Access to this resource is via the eLibrary Gateway.

Friday, 3 April 2009

Google / Bodleian Library: freely available public domain content

Google has announced the completion of their partnership with the Bodleian Library. “The bulk of the available public domain content” from the Bodleian Library is now freely available via Google Book Search, part of the five year book-scanning deal between Google and the Bodleian. Most of the books are from the 19th century. When found, the Bodleian books also offer downloadable PDF versions, meaning printed copies can be made via print-on-demand services such as Lulu.
As yet, the online Bodleian pre-1920 Catalogue does not link to Google Book Search results. So users of the Catalogue will have to open a new browser window and copy and paste to see if a book is on Google Book Search. What exact percentage of the pre-1920 Catalogue is actually available on Google is rather hazy, though. The original goal was to (non-destructively) scan one million books from the Bodleian. But the recent official Google blog post talks rather vaguely of somewhat less than that — “many hundreds of thousands”. Google Book Search is currently said to hold records for about 7 million books, with about 2.5 million of those offering viewable pages.

Thursday, 2 April 2009

National Security Archive

An independent non-governmental research institute and library located at The George Washington University, the Archive collects and publishes declassified documents obtained through the Freedom of Information Act. The Archive also serves as a repository of government records on a wide range of topics pertaining to the national security, foreign, intelligence, and economic policies of the United States.

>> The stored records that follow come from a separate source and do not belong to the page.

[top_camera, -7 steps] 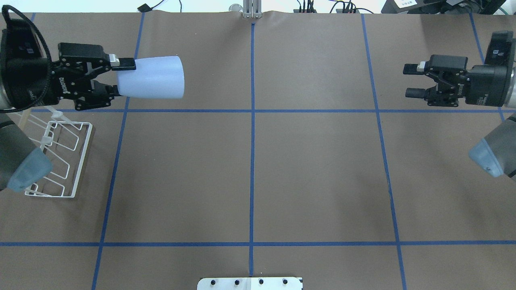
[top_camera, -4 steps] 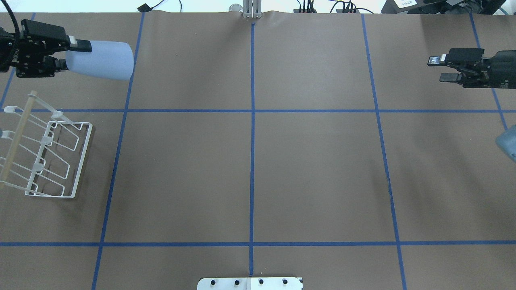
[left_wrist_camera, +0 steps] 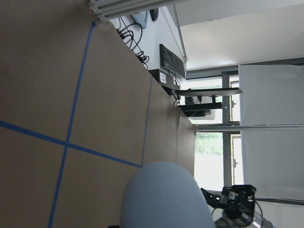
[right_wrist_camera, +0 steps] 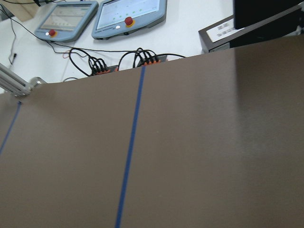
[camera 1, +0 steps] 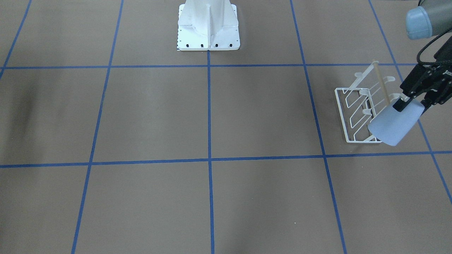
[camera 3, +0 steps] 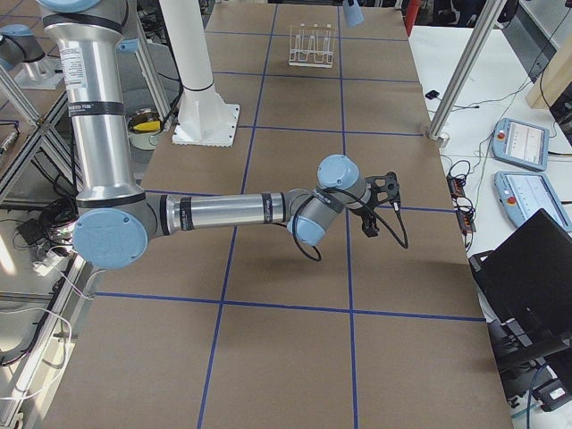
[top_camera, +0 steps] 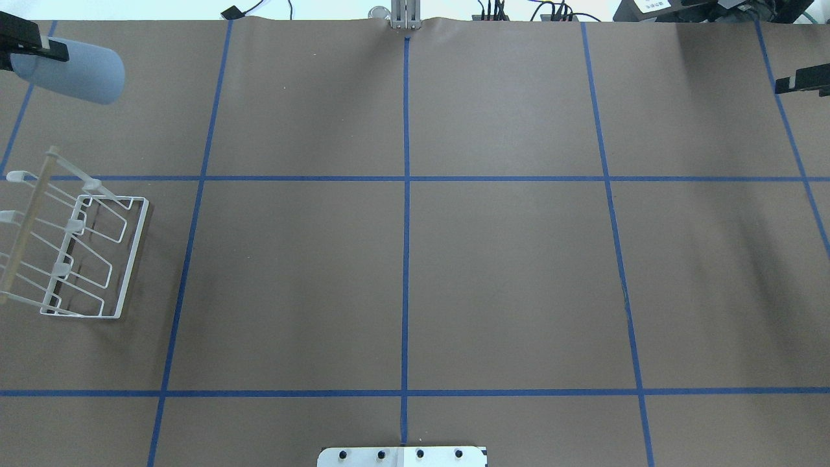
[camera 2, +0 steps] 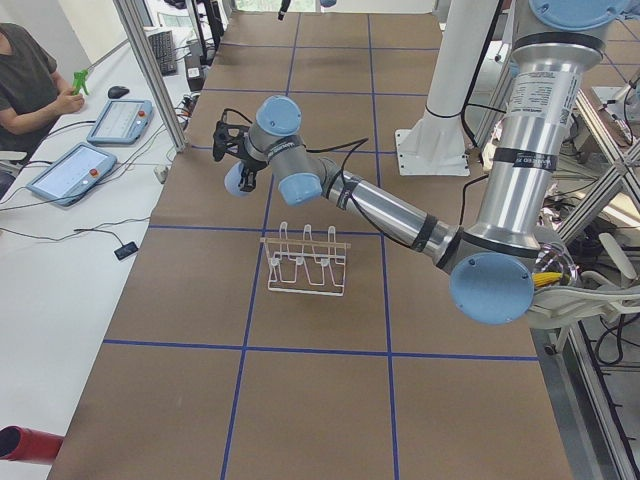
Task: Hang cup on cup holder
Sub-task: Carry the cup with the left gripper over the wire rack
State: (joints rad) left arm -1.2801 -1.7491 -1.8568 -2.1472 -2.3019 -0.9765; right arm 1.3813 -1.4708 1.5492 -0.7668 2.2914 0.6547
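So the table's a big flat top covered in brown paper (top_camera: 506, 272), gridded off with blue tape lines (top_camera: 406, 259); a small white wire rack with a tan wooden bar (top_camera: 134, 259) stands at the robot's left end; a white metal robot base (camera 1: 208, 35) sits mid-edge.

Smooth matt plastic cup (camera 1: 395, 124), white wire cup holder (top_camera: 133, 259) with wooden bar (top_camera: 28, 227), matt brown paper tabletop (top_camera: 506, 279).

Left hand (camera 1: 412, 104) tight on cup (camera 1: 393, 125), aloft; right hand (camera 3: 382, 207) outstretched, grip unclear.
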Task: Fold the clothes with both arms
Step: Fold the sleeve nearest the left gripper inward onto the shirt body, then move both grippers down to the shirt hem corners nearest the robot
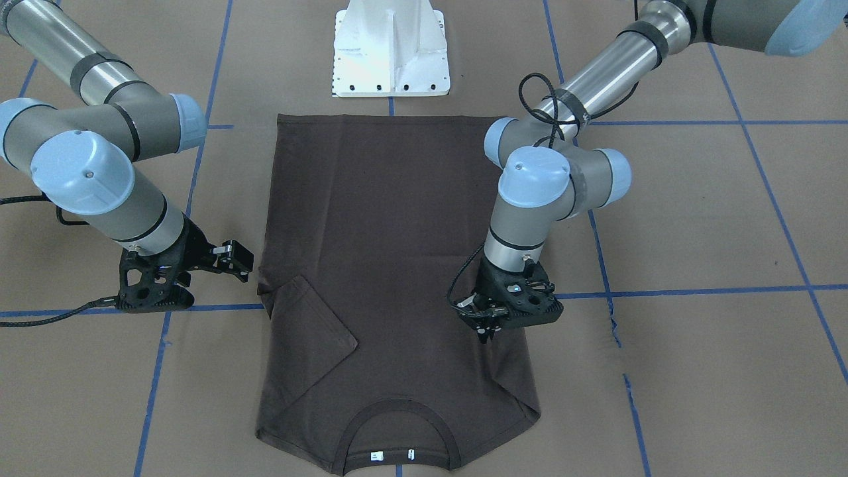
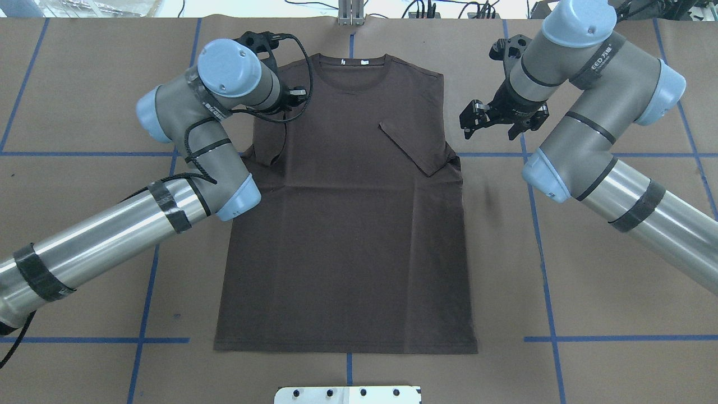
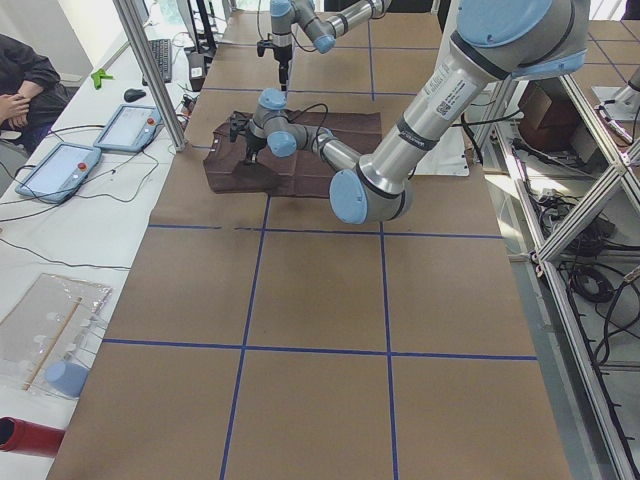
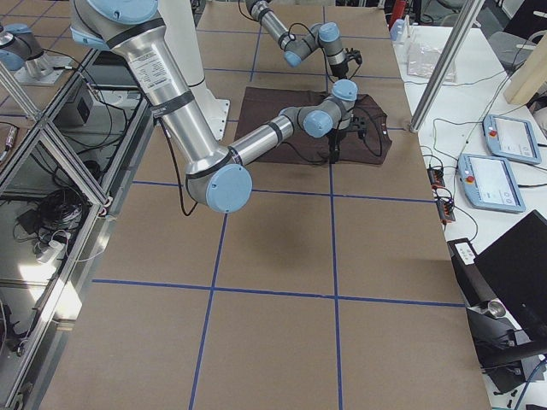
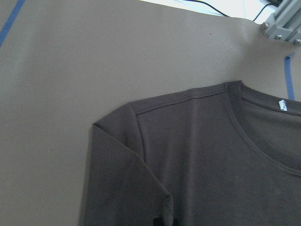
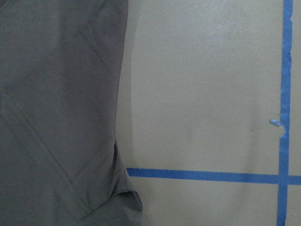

The Archive obtains its materials through a variety of methods, including the Freedom of Information act, Mandatory Declassification Review, presidential paper collections, congressional records, and court testimony. Archive staff members systematically track U.S. government agencies and federal records repositories for documents that either have never been released before, or that help to shed light on the decision-making process of the U.S. government and provide the historical context underlying those decisions.